* [DIRECTIONS FOR THIS TASK] Of the records that follow, copy only the lines from the line containing "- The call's" to the line containing "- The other", both included, exactly as written.

* [RECORDS TO PROCESS]
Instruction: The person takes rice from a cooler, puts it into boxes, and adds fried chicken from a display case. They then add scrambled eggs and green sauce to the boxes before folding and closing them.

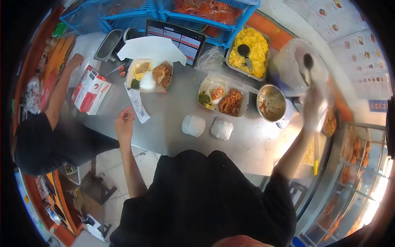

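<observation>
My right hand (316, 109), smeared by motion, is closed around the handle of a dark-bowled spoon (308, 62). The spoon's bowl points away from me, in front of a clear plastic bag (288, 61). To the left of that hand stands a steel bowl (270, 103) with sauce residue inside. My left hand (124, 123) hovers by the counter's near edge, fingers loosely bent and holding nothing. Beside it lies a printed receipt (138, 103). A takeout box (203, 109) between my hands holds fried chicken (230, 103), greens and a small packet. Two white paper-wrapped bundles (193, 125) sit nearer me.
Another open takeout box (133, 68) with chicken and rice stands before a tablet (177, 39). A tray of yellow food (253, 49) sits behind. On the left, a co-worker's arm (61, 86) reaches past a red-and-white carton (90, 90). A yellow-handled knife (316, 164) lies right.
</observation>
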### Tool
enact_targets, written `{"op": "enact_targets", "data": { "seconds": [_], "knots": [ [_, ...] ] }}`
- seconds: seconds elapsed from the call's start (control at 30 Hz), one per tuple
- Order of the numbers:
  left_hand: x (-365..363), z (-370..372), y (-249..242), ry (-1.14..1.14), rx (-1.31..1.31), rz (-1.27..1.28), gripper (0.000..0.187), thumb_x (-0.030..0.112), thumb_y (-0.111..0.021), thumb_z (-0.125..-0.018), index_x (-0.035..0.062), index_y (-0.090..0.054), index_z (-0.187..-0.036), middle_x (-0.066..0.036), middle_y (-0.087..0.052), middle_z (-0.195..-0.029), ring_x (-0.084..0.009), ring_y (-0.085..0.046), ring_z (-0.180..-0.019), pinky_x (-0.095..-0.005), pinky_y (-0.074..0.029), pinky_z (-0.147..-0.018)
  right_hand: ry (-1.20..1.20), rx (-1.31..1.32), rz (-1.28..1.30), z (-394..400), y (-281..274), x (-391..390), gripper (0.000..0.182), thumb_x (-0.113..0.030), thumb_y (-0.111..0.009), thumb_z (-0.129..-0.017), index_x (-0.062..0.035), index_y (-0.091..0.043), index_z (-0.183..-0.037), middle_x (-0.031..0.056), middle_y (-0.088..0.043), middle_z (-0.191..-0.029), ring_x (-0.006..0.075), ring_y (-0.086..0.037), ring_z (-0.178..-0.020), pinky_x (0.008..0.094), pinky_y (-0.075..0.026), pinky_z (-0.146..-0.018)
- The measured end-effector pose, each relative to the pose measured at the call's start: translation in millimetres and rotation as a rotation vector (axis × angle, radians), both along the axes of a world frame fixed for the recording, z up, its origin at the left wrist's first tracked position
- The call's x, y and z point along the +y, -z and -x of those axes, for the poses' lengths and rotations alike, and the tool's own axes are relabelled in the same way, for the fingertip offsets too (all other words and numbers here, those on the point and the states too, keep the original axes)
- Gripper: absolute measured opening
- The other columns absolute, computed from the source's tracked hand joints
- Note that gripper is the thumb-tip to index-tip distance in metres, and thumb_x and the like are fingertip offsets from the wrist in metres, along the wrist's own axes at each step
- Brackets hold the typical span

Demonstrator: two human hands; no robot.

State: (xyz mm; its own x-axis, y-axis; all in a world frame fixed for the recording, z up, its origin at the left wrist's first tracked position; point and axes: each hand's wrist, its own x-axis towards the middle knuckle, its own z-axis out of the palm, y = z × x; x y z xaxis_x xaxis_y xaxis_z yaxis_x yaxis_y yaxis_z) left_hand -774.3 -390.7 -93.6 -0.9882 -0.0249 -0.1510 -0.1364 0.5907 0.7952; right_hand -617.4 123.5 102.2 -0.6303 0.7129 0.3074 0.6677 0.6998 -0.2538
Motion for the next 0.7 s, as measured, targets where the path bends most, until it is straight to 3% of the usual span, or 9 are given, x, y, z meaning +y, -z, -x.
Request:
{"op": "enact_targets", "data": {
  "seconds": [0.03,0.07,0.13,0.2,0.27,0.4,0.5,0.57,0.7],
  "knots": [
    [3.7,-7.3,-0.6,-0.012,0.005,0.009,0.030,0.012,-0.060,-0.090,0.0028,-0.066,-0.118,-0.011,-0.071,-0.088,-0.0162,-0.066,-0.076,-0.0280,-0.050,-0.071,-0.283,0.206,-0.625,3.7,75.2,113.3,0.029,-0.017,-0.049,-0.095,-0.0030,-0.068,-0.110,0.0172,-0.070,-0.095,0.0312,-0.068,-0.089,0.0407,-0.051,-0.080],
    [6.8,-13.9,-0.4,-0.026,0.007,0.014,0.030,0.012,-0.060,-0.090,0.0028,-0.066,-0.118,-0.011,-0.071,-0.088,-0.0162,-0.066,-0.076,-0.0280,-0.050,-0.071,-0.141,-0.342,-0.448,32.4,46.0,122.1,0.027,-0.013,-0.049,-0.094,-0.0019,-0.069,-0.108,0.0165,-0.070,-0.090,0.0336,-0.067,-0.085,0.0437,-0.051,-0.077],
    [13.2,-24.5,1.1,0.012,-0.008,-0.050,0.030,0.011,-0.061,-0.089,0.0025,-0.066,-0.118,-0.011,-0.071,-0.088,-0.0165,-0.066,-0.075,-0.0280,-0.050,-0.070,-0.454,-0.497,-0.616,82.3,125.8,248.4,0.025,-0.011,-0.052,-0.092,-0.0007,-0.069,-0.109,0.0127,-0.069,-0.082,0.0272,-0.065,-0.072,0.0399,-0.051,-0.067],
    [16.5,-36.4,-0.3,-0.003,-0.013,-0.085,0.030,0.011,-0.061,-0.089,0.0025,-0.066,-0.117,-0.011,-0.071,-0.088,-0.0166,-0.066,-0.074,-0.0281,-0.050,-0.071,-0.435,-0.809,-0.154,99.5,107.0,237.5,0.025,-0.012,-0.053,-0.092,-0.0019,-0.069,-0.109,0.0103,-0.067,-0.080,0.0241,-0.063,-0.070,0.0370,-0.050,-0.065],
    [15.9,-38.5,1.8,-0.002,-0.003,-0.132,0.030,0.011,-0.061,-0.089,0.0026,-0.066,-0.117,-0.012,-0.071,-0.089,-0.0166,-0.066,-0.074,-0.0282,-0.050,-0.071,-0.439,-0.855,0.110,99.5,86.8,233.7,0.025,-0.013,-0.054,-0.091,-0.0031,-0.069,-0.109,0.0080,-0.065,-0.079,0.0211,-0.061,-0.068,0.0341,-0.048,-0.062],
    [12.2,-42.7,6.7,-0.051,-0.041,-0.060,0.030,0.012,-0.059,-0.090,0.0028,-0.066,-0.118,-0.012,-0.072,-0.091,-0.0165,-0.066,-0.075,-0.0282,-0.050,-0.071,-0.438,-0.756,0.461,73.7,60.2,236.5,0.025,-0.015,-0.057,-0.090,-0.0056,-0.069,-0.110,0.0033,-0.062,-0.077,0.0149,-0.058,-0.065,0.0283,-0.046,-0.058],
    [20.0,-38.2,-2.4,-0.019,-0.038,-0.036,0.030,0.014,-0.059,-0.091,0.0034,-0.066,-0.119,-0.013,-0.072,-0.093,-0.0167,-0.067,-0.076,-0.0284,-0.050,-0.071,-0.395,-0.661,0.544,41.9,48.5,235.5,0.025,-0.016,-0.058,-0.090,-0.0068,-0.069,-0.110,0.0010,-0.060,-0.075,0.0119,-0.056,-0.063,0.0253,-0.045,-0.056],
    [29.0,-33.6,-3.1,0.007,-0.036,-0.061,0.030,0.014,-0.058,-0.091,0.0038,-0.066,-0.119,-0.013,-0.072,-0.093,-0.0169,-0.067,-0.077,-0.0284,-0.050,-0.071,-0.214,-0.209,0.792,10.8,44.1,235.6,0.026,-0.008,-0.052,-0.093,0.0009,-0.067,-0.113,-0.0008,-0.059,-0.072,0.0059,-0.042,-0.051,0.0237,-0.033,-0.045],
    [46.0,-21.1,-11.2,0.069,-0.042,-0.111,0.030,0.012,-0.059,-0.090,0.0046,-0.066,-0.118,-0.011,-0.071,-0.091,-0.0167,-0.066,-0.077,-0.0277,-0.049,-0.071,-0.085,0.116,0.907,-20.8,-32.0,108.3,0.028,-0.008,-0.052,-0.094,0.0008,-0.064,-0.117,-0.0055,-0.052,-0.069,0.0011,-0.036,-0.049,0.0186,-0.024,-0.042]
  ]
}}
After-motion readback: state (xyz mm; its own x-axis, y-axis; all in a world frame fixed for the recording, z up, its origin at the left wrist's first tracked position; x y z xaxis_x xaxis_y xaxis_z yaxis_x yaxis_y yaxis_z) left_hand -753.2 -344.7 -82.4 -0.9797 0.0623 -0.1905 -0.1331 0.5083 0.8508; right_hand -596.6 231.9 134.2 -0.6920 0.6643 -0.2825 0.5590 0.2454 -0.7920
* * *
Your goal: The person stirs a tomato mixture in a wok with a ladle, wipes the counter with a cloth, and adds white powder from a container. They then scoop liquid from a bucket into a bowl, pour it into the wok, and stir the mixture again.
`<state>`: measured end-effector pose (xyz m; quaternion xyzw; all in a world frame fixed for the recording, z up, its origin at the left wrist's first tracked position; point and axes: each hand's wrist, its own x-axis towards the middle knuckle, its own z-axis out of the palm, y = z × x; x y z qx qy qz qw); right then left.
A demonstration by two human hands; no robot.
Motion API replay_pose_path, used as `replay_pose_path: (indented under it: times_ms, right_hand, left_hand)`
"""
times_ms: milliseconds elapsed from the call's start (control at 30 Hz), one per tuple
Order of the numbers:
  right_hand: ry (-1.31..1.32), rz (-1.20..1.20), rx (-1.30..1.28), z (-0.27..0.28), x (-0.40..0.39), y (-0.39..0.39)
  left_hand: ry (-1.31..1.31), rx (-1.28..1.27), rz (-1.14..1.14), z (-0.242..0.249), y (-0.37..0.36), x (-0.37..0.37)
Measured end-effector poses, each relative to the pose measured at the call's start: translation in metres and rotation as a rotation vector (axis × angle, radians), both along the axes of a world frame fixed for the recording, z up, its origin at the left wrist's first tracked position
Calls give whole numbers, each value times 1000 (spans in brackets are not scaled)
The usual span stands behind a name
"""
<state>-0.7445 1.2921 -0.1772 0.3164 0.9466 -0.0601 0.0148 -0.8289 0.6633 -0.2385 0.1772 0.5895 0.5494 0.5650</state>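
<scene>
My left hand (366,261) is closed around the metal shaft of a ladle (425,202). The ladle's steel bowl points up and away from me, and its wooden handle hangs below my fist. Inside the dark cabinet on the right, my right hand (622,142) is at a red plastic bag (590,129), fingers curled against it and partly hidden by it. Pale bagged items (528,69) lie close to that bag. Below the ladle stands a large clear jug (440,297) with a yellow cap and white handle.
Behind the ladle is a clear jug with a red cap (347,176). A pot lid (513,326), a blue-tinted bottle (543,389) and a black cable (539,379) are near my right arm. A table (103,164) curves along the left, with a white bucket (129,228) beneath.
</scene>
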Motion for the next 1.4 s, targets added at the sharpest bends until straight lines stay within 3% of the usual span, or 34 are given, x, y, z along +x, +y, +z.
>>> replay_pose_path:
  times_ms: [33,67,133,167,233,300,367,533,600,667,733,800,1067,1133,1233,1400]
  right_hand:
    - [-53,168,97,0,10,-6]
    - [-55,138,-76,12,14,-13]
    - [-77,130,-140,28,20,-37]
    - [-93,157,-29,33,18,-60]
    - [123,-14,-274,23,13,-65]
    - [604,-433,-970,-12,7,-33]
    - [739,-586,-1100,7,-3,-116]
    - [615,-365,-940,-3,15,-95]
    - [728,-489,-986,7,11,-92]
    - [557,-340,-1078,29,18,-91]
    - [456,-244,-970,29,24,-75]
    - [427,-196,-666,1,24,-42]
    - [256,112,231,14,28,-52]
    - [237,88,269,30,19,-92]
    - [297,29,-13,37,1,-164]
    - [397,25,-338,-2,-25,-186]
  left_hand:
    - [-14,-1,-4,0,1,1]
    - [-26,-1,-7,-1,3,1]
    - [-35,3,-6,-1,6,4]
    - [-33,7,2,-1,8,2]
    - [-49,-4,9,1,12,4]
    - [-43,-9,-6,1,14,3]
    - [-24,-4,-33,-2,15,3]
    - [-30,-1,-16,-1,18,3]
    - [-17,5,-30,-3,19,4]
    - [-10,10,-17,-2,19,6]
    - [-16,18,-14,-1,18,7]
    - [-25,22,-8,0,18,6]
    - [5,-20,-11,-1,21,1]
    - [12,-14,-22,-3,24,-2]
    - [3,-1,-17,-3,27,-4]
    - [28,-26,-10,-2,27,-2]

* [REPLY]
- The call's x, y and z point along the +y, -z and -x of those axes, for the poses' lengths and rotations alike, and the tool's own axes are relabelled in the same way, for the fingertip offsets too (all other words and numbers here, those on the point and the states too, keep the original axes)
- Gripper: absolute measured opening
- The other columns absolute, computed from the source's tracked hand joints

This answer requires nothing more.